太陽光の利用や部屋全体の照明と机上の照明を分けて設計することで照明による電力消費量を低減します。

光ダクト

ダクト内の反射を利用して太陽光を居室まで引き込む事で照明消費電力量を低減する。

タスク&アンビエント照明+無線照明制御

天井面の照度を抑え、机上面を明るくする事で全体の消費電力量を抑制する。また、無線による照明制御を行うことで、配線工事が不要で、自由なレイアウト変更が可能。

無線照明制御

『Zigbee®※』を組み込んだ無線モジュールを照明器具に組み込んで、アンビエント照明とタスク照明を連携させることで照明制御が容易になり、消費電力の「見える化」、「一元管理」が可能。また、無線通信のため将来のレイアウト変更にも容易に対応できるフレキシブル性を持つ。

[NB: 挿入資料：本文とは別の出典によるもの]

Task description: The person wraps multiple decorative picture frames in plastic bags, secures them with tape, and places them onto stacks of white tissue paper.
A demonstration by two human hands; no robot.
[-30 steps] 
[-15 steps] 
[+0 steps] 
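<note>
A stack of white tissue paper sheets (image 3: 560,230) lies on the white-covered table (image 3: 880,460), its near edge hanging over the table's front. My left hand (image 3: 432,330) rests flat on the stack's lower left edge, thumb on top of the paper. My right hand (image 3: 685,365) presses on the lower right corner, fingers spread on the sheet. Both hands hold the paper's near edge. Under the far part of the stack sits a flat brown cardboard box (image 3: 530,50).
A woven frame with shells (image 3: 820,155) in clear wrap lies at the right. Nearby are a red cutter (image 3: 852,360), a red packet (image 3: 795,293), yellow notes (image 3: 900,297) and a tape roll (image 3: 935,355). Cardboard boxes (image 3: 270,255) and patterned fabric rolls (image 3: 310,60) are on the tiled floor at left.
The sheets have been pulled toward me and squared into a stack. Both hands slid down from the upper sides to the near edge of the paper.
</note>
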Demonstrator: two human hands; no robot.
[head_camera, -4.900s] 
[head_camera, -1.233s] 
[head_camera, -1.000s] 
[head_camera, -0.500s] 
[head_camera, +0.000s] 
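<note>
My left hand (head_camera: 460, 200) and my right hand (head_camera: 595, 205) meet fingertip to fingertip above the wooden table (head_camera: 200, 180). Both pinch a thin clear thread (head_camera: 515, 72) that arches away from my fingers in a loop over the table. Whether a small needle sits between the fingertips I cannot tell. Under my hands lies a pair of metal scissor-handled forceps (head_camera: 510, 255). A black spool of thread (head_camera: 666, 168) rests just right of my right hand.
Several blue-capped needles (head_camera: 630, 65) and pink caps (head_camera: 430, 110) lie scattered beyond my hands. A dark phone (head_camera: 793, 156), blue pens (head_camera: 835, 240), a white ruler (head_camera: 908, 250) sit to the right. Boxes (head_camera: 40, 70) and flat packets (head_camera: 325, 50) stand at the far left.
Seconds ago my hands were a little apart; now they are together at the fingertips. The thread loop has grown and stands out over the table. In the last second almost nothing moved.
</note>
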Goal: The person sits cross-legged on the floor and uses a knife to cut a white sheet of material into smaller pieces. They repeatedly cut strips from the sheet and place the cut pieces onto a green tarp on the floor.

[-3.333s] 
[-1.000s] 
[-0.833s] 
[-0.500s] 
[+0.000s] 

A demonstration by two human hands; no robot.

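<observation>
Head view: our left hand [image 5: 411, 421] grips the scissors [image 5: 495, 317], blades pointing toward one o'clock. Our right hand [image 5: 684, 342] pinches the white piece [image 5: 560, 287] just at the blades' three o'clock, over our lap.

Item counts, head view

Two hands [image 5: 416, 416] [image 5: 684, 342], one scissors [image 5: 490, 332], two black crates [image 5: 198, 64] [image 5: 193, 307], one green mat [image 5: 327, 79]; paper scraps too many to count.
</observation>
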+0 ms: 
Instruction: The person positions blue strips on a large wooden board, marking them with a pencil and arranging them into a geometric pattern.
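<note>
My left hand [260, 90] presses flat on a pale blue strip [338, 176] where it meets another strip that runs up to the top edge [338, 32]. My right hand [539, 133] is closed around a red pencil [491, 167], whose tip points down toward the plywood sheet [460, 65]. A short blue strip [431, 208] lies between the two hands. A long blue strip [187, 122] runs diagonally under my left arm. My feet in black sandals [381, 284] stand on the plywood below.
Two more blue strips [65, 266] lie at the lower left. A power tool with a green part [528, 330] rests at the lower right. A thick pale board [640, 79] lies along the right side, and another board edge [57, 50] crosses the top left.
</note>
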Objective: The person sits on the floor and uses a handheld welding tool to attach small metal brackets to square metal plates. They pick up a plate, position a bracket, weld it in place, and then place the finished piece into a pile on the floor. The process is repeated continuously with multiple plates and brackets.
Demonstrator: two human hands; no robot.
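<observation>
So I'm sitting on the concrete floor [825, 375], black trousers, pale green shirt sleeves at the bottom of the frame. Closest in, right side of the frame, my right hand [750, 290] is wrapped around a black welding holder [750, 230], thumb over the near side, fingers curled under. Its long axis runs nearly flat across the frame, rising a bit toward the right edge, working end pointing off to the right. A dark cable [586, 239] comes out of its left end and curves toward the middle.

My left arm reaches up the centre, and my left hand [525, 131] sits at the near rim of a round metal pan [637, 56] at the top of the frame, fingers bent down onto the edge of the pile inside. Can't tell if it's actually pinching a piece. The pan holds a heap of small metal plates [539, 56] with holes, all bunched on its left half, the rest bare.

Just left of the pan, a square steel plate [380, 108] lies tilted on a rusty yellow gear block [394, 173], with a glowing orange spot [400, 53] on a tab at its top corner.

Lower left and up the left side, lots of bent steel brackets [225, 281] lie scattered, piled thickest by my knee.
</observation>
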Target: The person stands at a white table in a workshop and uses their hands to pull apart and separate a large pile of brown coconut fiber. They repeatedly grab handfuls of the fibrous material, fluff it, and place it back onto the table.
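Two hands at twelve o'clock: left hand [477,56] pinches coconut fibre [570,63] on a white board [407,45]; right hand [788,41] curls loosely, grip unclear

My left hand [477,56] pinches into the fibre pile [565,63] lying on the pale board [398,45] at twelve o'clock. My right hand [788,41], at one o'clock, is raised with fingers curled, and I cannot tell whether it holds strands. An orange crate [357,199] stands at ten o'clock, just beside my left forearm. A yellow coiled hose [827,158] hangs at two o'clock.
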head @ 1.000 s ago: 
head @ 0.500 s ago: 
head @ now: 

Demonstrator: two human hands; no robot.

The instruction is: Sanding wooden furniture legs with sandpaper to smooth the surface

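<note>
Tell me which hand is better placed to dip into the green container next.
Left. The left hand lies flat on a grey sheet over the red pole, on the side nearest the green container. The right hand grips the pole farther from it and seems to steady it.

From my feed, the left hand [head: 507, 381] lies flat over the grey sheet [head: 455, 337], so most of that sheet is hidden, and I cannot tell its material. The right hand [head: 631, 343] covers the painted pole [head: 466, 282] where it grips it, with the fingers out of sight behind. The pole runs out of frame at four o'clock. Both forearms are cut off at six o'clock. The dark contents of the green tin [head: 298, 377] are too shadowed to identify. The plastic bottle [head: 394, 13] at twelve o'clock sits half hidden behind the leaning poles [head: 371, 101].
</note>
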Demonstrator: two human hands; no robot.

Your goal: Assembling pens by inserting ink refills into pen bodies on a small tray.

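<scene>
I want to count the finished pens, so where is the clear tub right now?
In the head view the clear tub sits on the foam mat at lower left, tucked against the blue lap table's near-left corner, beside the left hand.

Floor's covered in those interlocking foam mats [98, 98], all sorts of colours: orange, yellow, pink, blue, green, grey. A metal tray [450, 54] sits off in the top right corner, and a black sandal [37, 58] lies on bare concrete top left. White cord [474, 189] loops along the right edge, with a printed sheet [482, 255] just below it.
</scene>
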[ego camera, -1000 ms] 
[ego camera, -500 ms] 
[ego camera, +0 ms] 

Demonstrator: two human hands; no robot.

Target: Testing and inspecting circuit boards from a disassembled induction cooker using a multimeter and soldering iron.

※Zigbee®:短距離無線通信規格のひとつであり、複数の端末機器を一括で制御出来る。省電力で低ストという特徴がある。

輻射空調システム

物体から物体へ熱が移動する現象を熱輻射という。天井に組み込んだ輻射パネルに冷温水を循環させ、天井からの熱輻射で直接人体を暖め、冷やす。空気を介する従来の空調に比べ省エネルギー。